→ **WHAT THIS TASK INVOLVES**:
Pictures stay out of the copy; set down each line of the listing below exactly.

(SOURCE DATA Opens)

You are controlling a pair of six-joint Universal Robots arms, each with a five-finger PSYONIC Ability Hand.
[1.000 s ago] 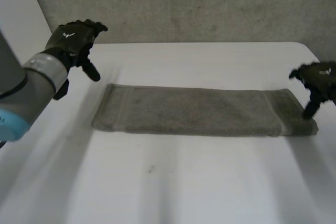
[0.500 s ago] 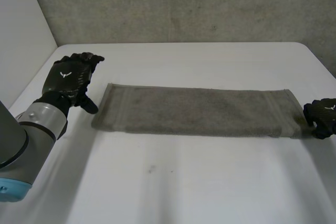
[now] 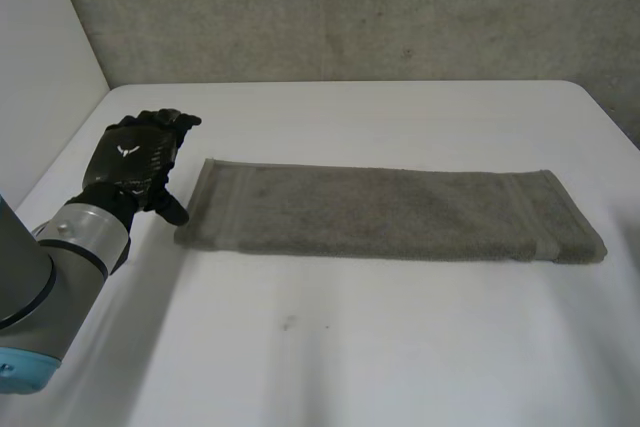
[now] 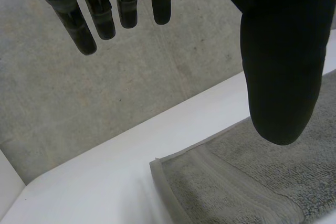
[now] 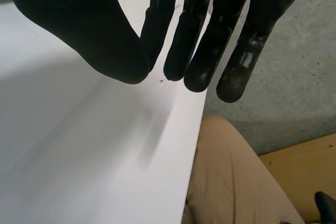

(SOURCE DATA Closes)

→ **COMPLETED EXERCISE**:
You are controlling a pair of six-joint Universal Robots arms, each with a five-finger PSYONIC Ability Hand.
[1.000 s ago] 
[0.500 s ago] 
[now] 
[now] 
[now] 

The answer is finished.